- _INFORMATION SUPPLIED_:
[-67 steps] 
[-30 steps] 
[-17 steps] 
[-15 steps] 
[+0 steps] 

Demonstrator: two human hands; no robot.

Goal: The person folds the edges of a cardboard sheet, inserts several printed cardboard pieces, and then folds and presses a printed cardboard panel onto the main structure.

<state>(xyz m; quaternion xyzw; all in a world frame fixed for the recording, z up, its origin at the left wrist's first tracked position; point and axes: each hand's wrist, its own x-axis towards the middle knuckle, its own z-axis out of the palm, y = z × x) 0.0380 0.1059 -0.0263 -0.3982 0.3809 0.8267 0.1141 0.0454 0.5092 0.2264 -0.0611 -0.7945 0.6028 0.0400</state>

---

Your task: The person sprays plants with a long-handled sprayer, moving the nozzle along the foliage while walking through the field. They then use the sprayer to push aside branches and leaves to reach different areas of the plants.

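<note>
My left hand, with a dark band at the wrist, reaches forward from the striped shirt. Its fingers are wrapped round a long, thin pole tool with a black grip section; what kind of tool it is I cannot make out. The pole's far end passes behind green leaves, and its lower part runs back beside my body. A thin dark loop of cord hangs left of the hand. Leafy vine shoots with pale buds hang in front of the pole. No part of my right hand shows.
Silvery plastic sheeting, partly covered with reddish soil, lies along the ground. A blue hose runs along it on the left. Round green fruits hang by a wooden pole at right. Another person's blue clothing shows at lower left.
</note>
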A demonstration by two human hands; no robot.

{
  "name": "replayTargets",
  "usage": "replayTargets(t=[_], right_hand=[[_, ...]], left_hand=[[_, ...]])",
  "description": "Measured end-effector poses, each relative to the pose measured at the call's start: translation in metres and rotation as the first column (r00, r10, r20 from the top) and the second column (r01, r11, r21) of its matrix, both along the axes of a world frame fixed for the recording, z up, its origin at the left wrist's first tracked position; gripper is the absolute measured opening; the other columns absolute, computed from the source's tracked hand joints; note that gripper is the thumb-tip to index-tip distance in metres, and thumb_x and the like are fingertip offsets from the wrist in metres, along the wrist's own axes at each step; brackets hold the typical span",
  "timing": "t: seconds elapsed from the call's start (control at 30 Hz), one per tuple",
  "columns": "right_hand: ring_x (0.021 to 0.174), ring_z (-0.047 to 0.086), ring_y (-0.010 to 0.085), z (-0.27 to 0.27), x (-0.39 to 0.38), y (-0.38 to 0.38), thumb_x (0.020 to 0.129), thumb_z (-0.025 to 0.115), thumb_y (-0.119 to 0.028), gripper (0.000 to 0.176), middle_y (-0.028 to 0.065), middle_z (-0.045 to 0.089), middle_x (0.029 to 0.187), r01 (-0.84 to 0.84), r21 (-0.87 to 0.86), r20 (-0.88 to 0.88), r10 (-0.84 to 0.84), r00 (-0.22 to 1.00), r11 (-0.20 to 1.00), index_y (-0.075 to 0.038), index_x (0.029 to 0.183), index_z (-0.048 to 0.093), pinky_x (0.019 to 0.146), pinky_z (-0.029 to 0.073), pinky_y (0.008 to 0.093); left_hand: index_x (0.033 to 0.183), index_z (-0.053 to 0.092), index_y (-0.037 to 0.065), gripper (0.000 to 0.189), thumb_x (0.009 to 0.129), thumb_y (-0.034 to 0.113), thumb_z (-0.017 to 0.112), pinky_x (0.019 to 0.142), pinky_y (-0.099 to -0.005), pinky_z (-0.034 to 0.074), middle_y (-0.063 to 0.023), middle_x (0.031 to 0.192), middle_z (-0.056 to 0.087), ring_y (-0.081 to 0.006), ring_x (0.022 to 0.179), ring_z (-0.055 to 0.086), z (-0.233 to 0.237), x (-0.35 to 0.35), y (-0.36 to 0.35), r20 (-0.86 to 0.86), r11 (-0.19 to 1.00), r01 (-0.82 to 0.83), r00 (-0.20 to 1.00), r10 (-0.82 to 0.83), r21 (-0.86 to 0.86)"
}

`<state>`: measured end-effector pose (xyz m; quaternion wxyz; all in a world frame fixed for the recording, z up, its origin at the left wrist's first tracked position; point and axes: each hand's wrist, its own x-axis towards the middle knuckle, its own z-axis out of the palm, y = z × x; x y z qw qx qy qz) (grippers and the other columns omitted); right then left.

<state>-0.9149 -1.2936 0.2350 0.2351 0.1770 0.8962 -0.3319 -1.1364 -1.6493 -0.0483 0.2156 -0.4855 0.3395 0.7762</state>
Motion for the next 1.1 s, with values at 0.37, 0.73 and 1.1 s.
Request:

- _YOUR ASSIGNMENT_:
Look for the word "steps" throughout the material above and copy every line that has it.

- _WRITTEN RESPONSE_:
[-67 steps] 
[-30 steps] 
[-17 steps] 
[-15 steps] 
[+0 steps] 

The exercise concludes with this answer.